On 10/10/2013 11:58 AM, Thomas Zastrow wrote:
Hello,

There seems to be no free German NE model available, so I started to think about creating one - just using free resources like Wikipedia etc.

I still have some questions:

Somewhere in the documnetation, I read about a dictionary driven NE recognizer in OpenNLP. But I didn't found any further information about it. Anyway, would it be possible to combine the statistic approach with dictionaries? For example, having a list of country names would be useful.


Yes that is possible, we have a DictionaryFeatureGenerator which can lookup names in a dictionary and produces features for them. There is an xml file you can create to describe how the feature generation should be setup for training, the file is then stored in the model to be able to reproduce the exact same feature generation when the model is loaded later.

See our documentation:
http://opennlp.apache.org/documentation/1.5.3/manual/opennlp.html#tools.namefind.training.featuregen

What are the feature you would like to generate via the dictionary?
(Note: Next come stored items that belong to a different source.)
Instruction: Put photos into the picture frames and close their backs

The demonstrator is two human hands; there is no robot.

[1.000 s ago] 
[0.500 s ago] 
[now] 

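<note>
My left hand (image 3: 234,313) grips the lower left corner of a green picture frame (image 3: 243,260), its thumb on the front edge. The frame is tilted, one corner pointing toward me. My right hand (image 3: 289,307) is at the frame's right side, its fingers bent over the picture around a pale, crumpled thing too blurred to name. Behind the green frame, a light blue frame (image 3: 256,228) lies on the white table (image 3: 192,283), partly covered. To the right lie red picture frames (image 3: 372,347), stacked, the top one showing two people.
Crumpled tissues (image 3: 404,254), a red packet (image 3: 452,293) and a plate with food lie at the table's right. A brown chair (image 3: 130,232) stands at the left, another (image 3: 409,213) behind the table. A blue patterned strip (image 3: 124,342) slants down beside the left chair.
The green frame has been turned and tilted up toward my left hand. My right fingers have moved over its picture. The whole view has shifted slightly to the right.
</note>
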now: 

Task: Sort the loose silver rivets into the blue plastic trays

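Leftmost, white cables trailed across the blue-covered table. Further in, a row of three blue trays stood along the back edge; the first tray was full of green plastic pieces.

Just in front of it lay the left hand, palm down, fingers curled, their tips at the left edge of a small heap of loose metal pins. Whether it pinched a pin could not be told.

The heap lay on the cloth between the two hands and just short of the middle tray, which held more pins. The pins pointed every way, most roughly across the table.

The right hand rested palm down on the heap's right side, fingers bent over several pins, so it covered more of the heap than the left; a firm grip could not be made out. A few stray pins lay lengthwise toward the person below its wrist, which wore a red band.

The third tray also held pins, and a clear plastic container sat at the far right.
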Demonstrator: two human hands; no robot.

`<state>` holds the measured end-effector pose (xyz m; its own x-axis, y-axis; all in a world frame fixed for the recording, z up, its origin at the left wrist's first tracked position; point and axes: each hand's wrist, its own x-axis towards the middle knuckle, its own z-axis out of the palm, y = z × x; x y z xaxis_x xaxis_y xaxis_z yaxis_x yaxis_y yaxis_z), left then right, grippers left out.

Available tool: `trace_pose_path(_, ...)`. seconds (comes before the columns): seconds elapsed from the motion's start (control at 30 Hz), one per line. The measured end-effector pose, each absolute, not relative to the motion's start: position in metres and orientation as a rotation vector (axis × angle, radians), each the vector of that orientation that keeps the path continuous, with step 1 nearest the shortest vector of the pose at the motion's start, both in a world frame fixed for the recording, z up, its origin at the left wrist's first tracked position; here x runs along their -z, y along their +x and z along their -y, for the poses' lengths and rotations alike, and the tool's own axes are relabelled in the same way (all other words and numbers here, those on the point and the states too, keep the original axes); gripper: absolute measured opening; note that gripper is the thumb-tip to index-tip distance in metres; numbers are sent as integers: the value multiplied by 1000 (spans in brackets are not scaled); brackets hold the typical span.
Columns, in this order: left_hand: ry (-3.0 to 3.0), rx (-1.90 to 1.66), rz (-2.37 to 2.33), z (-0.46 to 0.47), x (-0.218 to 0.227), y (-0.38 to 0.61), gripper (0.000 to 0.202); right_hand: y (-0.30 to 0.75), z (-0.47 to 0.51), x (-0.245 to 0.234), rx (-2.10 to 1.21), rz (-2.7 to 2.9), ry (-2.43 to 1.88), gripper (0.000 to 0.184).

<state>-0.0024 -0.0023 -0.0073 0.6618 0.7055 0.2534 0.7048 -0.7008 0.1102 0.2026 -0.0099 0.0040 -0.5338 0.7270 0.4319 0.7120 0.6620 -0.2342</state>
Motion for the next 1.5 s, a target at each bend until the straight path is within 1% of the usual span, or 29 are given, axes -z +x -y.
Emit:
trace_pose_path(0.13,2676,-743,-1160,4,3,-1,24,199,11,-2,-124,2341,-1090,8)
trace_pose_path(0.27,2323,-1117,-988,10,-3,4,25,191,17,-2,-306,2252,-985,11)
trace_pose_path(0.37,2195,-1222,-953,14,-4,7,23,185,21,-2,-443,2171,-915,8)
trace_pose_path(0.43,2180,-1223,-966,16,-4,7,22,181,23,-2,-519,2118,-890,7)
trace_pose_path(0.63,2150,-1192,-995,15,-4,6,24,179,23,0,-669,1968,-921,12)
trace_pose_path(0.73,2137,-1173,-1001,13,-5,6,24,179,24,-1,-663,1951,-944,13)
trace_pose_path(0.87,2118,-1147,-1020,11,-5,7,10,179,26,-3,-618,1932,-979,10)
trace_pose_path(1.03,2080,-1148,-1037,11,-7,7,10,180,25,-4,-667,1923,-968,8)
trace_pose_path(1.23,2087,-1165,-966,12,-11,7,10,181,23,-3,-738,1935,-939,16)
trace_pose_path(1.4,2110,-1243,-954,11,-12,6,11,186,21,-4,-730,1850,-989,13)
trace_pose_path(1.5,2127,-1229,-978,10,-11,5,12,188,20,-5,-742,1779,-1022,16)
The Name Finder can be extended with custom feature generators, in case you have some ideas or just want to experiment a bit.

As far as I understood, the name finder is at the moment only stable for one property, like person names. I would like to have the traditional divison into persons, locations, organizations and misc. When creating manually the training data, would it be OK to add all four kinds already to the text and then, maybe create later 4 models for the different properties?

The name finder trainer by default trains a model for all name types occurring in the training data, the -nameTypes option can reduce the used types
to one or multiple. I often use this, it works great.

The name finder uses as input sentences and tokens. Would it be OK to also have POS tags assigned to the training data? That would make it much easier to manually annotate the data when e.g. NEs are already marked by the POS tagger.


Passing in pos tags is currently not supported by our API. The easiest way to get around that limitation is probably
to run the pos taggger as part of the name finder feature generation.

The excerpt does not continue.